Exercise objective:
Each record is to be duplicated exactly, with nothing added.

Data records
---+---
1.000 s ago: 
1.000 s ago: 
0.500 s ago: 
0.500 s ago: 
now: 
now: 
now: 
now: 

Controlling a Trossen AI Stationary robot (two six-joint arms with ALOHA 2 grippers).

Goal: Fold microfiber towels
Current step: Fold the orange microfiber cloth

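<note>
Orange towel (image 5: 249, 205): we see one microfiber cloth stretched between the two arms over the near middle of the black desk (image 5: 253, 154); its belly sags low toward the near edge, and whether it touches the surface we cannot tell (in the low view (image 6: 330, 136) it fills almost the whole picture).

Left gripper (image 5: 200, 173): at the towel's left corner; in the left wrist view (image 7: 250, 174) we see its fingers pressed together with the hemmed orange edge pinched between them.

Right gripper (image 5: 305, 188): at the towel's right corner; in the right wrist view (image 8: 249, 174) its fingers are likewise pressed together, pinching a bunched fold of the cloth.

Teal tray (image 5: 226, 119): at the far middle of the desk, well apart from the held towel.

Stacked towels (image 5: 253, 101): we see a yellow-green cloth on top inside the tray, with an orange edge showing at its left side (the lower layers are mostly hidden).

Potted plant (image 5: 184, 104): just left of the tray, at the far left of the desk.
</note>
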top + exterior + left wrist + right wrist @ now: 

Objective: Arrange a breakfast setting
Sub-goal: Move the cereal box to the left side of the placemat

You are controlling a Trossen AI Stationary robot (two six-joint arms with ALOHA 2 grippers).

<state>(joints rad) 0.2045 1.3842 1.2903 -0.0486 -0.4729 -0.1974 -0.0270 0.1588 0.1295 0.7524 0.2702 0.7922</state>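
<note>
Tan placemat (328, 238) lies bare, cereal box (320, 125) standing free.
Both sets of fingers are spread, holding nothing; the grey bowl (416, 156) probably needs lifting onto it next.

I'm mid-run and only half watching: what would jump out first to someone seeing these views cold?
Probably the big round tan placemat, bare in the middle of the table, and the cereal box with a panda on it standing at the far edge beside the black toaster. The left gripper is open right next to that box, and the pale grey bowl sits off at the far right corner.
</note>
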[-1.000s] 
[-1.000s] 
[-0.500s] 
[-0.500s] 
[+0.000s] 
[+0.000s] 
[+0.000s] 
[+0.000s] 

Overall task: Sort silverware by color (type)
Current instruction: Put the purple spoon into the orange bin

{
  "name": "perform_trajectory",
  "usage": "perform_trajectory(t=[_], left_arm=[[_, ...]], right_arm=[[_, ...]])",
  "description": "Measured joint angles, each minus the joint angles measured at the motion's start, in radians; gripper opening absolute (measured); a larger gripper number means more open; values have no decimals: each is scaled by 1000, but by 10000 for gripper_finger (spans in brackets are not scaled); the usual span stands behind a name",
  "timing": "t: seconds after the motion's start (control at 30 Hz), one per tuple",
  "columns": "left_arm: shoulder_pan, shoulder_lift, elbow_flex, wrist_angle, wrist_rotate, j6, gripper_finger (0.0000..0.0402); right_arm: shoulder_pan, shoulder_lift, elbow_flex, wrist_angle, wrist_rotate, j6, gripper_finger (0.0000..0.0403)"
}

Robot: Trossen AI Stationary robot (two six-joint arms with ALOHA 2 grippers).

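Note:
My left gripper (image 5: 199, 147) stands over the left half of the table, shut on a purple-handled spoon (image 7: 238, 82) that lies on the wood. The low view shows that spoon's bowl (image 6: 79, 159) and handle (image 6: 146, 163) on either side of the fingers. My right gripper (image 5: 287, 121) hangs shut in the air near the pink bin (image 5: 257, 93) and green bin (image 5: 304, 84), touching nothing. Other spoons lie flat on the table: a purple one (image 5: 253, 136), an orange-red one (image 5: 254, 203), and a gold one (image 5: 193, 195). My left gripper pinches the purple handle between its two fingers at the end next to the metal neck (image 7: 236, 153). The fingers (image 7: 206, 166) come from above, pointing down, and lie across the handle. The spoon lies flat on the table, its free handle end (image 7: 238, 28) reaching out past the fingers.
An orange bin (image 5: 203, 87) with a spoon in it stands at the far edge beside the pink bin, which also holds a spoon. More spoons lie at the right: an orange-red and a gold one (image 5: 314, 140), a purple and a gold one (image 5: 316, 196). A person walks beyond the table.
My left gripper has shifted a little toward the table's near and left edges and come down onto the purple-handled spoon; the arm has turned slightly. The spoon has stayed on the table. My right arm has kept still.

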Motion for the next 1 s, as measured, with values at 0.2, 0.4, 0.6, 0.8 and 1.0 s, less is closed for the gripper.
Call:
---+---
Completed exercise:
1.000 s ago: 
1.000 s ago: 
0.500 s ago: 
0.500 s ago: 
now: 
now: 
now: 
now: 

Controlling a Trossen AI Stationary robot (two six-joint arms with ALOHA 2 grippers).

Goal: Fold microfiber towels
Current step: Fold the orange microfiber cloth

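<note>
Orange towel (image 5: 249, 205): we see one microfiber cloth stretched between the two arms over the near middle of the black desk (image 5: 253, 154); its belly sags low toward the near edge, and whether it touches the surface we cannot tell (in the low view (image 6: 330, 136) it fills almost the whole picture).

Left gripper (image 5: 200, 173): at the towel's left corner; in the left wrist view (image 7: 250, 174) we see its fingers pressed together with the hemmed orange edge pinched between them.

Right gripper (image 5: 305, 188): at the towel's right corner; in the right wrist view (image 8: 249, 174) its fingers are likewise pressed together, pinching a bunched fold of the cloth.

Teal tray (image 5: 226, 119): at the far middle of the desk, well apart from the held towel.

Stacked towels (image 5: 253, 101): we see a yellow-green cloth on top inside the tray, with an orange edge showing at its left side (the lower layers are mostly hidden).

Potted plant (image 5: 184, 104): just left of the tray, at the far left of the desk.
</note>
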top + exterior + left wrist + right wrist @ now: 

Objective: Arrange a breakfast setting
Sub-goal: Move the cereal box to the left side of the placemat

You are controlling a Trossen AI Stationary robot (two six-joint arms with ALOHA 2 grippers).

<state>(joints rad) 0.2045 1.3842 1.2903 -0.0486 -0.4729 -0.1974 -0.0270 0.1588 0.1295 0.7524 0.2702 0.7922</state>
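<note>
Tan placemat (328, 238) lies bare, cereal box (320, 125) standing free.
Both sets of fingers are spread, holding nothing; the grey bowl (416, 156) probably needs lifting onto it next.

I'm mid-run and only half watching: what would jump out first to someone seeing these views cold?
Probably the big round tan placemat, bare in the middle of the table, and the cereal box with a panda on it standing at the far edge beside the black toaster. The left gripper is open right next to that box, and the pale grey bowl sits off at the far right corner.
</note>
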[-1.000s] 
[-1.000s] 
[-0.500s] 
[-0.500s] 
[+0.000s] 
[+0.000s] 
[+0.000s] 
[+0.000s] 

Overall task: Sort silverware by color (type)
Current instruction: Put the purple spoon into the orange bin

{
  "name": "perform_trajectory",
  "usage": "perform_trajectory(t=[_], left_arm=[[_, ...]], right_arm=[[_, ...]])",
  "description": "Measured joint angles, each minus the joint angles measured at the motion's start, in radians; gripper opening absolute (measured); a larger gripper number means more open; values have no decimals: each is scaled by 1000, but by 10000 for gripper_finger (spans in brackets are not scaled); the usual span stands behind a name",
  "timing": "t: seconds after the motion's start (control at 30 Hz), one per tuple",
  "columns": "left_arm: shoulder_pan, shoulder_lift, elbow_flex, wrist_angle, wrist_rotate, j6, gripper_finger (0.0000..0.0402); right_arm: shoulder_pan, shoulder_lift, elbow_flex, wrist_angle, wrist_rotate, j6, gripper_finger (0.0000..0.0403)"
}

Robot: Trossen AI Stationary robot (two six-joint arms with ALOHA 2 grippers).

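Note:
My left gripper (image 5: 199, 147) stands over the left half of the table, shut on a purple-handled spoon (image 7: 238, 82) that lies on the wood. The low view shows that spoon's bowl (image 6: 79, 159) and handle (image 6: 146, 163) on either side of the fingers. My right gripper (image 5: 287, 121) hangs shut in the air near the pink bin (image 5: 257, 93) and green bin (image 5: 304, 84), touching nothing. Other spoons lie flat on the table: a purple one (image 5: 253, 136), an orange-red one (image 5: 254, 203), and a gold one (image 5: 193, 195). My left gripper pinches the purple handle between its two fingers at the end next to the metal neck (image 7: 236, 153). The fingers (image 7: 206, 166) come from above, pointing down, and lie across the handle. The spoon lies flat on the table, its free handle end (image 7: 238, 28) reaching out past the fingers.
An orange bin (image 5: 203, 87) with a spoon in it stands at the far edge beside the pink bin, which also holds a spoon. More spoons lie at the right: an orange-red and a gold one (image 5: 314, 140), a purple and a gold one (image 5: 316, 196). A person walks beyond the table.
My left gripper has shifted a little toward the table's near and left edges and come down onto the purple-handled spoon; the arm has turned slightly. The spoon has stayed on the table. My right arm has kept still.
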
Motion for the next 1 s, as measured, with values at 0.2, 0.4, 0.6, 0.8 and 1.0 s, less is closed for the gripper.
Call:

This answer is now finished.